Generalized Sequential Pattern (GSP) Mining


This is going to be my first post about sequential data pattern mining.  I'm starting this post by explaining the concept of sequential pattern mining in general, then I'll explain how the generalized sequential pattern (GSP) algorithm works along with its similarities to the Apriori method.

Sequential Pattern Mining
If you're a store owner and you want to learn about your customer's buying behaviour, you may not only be interested in what they buy together during one shopping trip.  You might also want to know about patterns in their purchasing behaviour over time.  "If a customer purchases baby lotion, then a new-born blanket, what are they likely to buy next?"  With information like this, a store owner can create clever marketing strategies to increase sales and/or profit.  

To get this data, the Apriori algorithm has to be modified to account for this time delay between transactions.  For this portion of the discussion I'll be referencing a technical paper by Rakesh Agrawal and Ramakrishnan Srikant entitled "Mining Sequential Patterns".  Say you start with a database full of transactions that looks something like this.


Suppose that the transaction data represents the day of the month that the item was purchased.  As a human, we can see some repeat customers, and make some guesses about some of the repeat patterns that might exist, but we want an automated approach.  An easy way to find sequential patterns is to utilize a modified process similar to the one developed for the Aprioi Algorithm that is for single purchases.  To do this we just sort the table first by customer ID, and then by transaction time stamp.  We'll get something that looks like this.

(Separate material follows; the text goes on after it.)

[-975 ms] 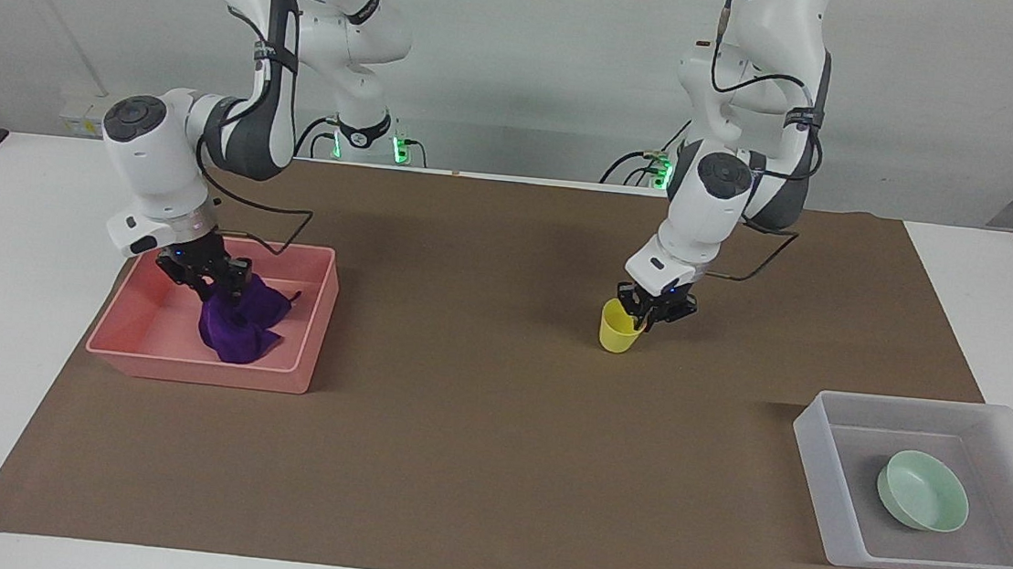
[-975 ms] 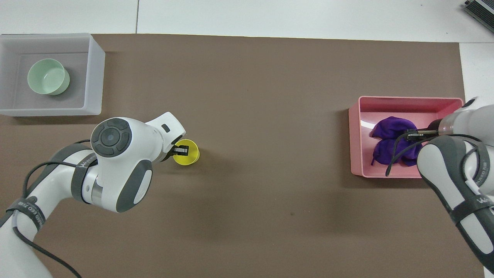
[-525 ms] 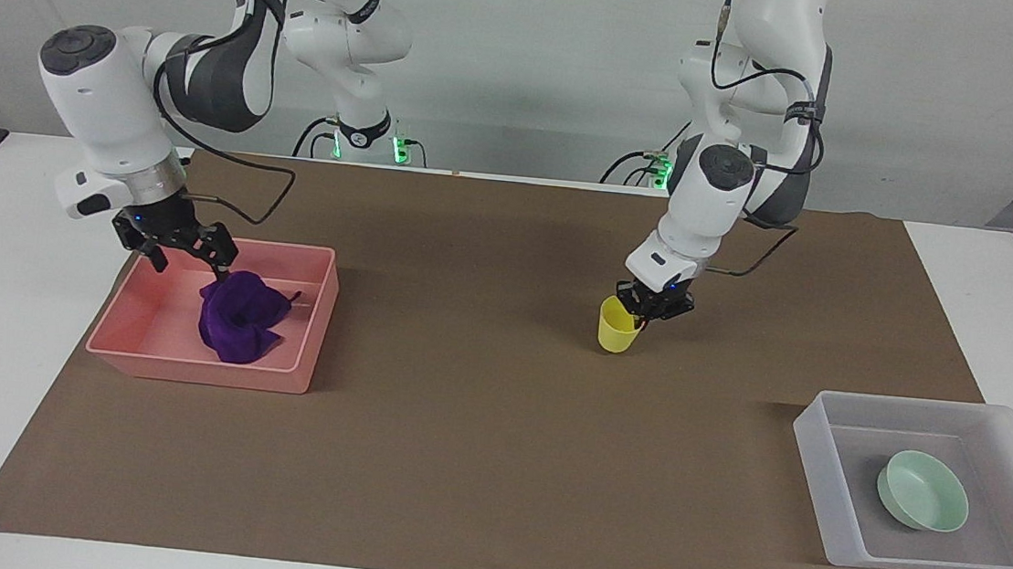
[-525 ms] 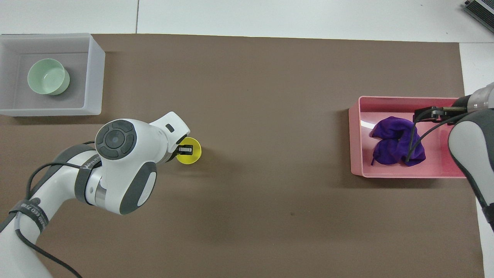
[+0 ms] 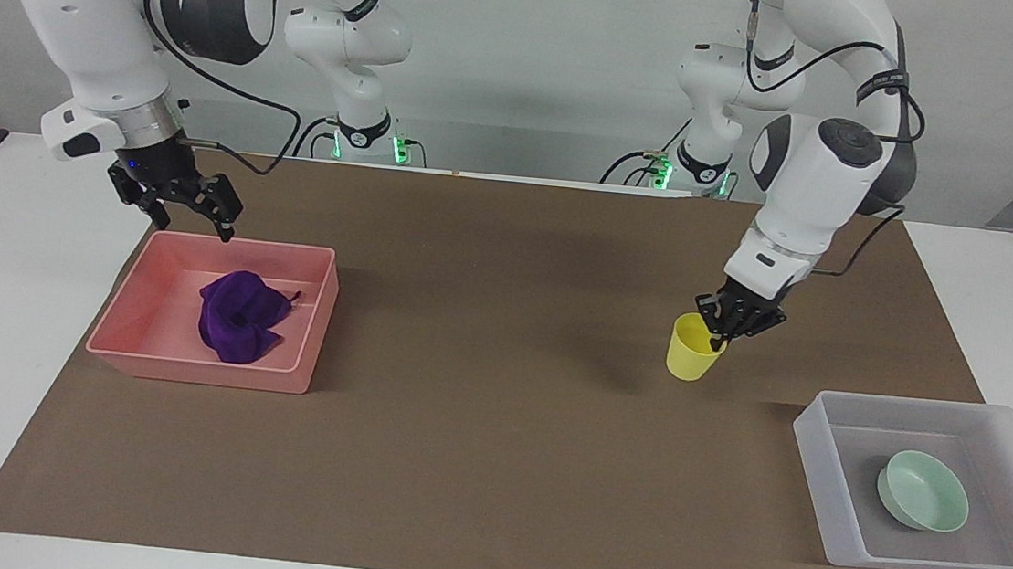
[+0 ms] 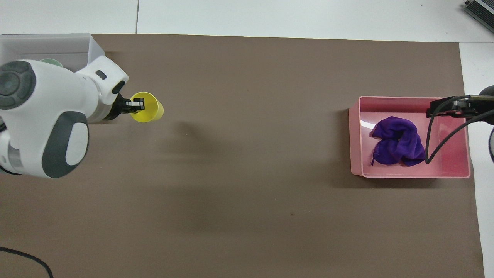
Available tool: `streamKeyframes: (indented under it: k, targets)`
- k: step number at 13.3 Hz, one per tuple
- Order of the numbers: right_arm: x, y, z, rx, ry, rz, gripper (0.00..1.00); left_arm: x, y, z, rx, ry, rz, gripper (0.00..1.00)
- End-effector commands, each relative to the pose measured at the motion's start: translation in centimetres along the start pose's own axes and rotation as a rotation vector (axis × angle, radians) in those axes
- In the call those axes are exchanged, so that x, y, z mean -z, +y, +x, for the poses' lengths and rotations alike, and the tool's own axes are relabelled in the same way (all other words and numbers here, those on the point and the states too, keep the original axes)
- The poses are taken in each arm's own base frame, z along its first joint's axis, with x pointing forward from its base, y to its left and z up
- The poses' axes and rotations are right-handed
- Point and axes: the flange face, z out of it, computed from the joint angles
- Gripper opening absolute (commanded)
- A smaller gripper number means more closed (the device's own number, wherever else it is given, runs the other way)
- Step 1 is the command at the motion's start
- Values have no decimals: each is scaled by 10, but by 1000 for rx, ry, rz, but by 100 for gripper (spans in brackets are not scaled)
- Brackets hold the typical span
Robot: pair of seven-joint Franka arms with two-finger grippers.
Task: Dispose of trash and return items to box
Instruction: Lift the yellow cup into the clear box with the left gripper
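The facing view shows the translucent whitish-grey box [image 5: 828,482] whole at the left arm's end of the table, with the pale mint-green bowl [image 5: 922,490] lying in it, slightly tilted; in the overhead view the left arm covers most of that box [image 6: 58,42], and only a sliver of the bowl [image 6: 50,60] shows past the arm's wrist. The facing view also makes plain that the yellow cup [image 5: 693,348] is up off the brown mat [image 5: 490,466], hanging upright over the mat, outside the box. The left gripper [image 5: 735,321] has its fingers pinched on the cup's rim, one inside and one outside, which the overhead view shows more clearly at the edge of the cup [image 6: 148,112] where the gripper [image 6: 133,104] bites. At the right arm's end stands the pink bin [image 5: 134,348], and the purple cloth [image 5: 237,328] lies crumpled on its floor. The right gripper [image 5: 187,211] hangs over the bin's rim on the robots' side, fingers spread apart and holding nothing; from overhead only its tips [image 6: 449,108] and a dangling cable cross the bin [image 6: 357,135].
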Motion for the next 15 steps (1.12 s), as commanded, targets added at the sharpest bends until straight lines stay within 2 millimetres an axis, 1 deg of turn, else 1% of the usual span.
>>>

You'll also notice an extra column at the right that takes the sorted information and turns it into customer sequences.  The reason for this is that we can utilize this format to data mine sequential patterns much like patterns within transactions are mined (e.g basket analysis).  How people format the items in the sequence varies a little bit among the couple technical papers I've read, but let me explain how I've formatted it above.  Every sequence of transactions starts with a '<' and ends with a '>'.  That's all those symbols mean.  The next thing you need to know is that any time 2 or more items (letters in my example) are surrounded by parentheses (e.g. "(AB)", which might be an apple and an orange), those items were purchased at the same time.  If any items are not surrounded by parentheses, then that means that when those items were bought, the customer didn't buy anything else with them.  So if we had a sequence like <A(BC)DE(FG)> that would mean that there were 5 different transactions.  The customer first bought A, 2nd B and C together, 3rd D, 4th E, and 5th F and G together.  Also, I'm not sure if you noticed, but I always have the items within parentheses ordered alphabetically.  This is common to sort the items bought together from least to greatest (the fancy technical term for this is lexicographic order). With that understanding, now we can start talking about how the GSP Algorithm works.

GSP Algorithm
The Generalized Sequence Pattern algorithm was created from a simpler algorithm for mining sequences, but it has some extra bells and whistles added so it can be more flexible for different situations.  To explain the process, I'm going to start with the basics, then add the bells and whistles at the end.  The beginning of the GSP algorithm is basically the same as the Apriori Algorithm, because for 1 item, there really is no order.  So, we find all of the items in our customer ID sequence database that meet the minimum support threshold.  We'll use the data above and say that the minimum support is 2 in this case.  If that's true we get the table below.

There are a couple of tricky things here.  The more obvious one is that item E did not have enough support to meet the threshold, so it get's removed.  Based on the Apriori principle, we are able to conclude that because E is not frequent, then any sequence with E in it would not be frequent either.  So, we don't need to keep track of it anymore.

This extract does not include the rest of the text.